CT beats radiography for assessing spondyloarthritis

Sunday, November 25 | 11:45 a.m.-11:55 a.m. | SSA14-07 | Room E451B
CT is better than radiography for assessing the sacroiliac joints in patients with spondyloarthritis, Canadian researchers confirmed, and CT-based criteria should be developed for guiding therapy of these individuals.

Current clinical care of patients with spondyloarthritis is guided by criteria based on radiography findings, such as the modified New York criteria and Kellgren-Lawrence (KL) grading of radiographs of the sacroiliac joints. This is in spite of the fact that radiographs are difficult to interpret in cases of early disease, meaning some patients might go without therapy, according to the researchers.

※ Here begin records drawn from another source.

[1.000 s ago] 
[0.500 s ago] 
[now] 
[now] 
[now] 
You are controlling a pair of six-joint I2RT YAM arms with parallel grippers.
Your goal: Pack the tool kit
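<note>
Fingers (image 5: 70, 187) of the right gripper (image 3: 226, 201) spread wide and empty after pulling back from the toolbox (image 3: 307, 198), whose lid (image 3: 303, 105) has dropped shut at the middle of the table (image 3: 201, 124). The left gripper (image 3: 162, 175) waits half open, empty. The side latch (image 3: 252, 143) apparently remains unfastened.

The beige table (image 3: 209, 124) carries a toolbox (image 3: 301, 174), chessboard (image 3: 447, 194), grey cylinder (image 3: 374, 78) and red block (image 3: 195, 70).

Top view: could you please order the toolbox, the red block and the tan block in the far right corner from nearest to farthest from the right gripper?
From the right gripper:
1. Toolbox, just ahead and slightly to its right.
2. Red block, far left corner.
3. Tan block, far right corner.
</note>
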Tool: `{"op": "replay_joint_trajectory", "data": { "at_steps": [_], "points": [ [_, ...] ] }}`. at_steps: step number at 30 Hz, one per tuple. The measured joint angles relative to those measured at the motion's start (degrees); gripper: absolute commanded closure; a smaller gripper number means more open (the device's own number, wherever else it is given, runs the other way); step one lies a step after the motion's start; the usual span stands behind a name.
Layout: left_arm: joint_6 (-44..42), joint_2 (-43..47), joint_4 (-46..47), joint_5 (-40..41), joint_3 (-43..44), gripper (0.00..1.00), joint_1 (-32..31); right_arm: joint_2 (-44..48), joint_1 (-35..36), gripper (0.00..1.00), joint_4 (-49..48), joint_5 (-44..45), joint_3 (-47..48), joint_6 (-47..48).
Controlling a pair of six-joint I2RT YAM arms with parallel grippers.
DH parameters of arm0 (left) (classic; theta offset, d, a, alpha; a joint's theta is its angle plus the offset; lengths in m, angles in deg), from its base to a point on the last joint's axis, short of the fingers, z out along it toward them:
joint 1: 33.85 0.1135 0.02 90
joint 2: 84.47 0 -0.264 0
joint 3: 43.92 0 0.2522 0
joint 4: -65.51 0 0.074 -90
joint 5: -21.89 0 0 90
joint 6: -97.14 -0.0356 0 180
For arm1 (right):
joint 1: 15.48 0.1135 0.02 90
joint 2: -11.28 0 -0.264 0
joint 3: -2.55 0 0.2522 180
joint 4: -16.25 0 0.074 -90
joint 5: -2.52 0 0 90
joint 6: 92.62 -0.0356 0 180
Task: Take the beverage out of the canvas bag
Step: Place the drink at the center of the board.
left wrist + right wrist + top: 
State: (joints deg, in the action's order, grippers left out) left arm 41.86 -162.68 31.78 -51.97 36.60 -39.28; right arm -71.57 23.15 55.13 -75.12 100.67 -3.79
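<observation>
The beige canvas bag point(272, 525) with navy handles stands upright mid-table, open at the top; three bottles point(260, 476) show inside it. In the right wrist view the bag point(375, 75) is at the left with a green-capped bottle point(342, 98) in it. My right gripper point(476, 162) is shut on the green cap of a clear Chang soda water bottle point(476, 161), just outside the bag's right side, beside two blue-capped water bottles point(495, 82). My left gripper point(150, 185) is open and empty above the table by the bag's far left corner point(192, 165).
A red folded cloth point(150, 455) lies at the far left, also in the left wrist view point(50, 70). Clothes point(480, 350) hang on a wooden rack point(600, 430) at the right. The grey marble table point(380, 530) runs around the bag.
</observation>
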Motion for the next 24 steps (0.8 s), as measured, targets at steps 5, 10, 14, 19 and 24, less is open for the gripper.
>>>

Could CT be a better alternative? Researchers from the University of Alberta examined the records of 1,990 patients who received both radiographs and CT scans that included the sacroiliac joints over a five-year period. Readers reviewed the images and determined whether positive cases met the modified New York criteria and KL grading.

The researchers found nine patients with confirmed spondyloarthritis on both radiography and CT exams. However, only six of the patients met the clinical criteria on radiography studies, while eight met the guidelines for the CT scans. Agreement was poor for observations on x-ray, with kappa values ranging from -0.27 to +0.42, but it was better on CT, with an average kappa of 0.70 (range, 0.38 to 1.00).

Readers are much more likely to agree on features, diagnosis, and grading of sacroiliitis on CT than x-ray, and the implications of this for diagnosis of early spondyloarthritis call for the development of CT-based diagnostic criteria, the researchers concluded.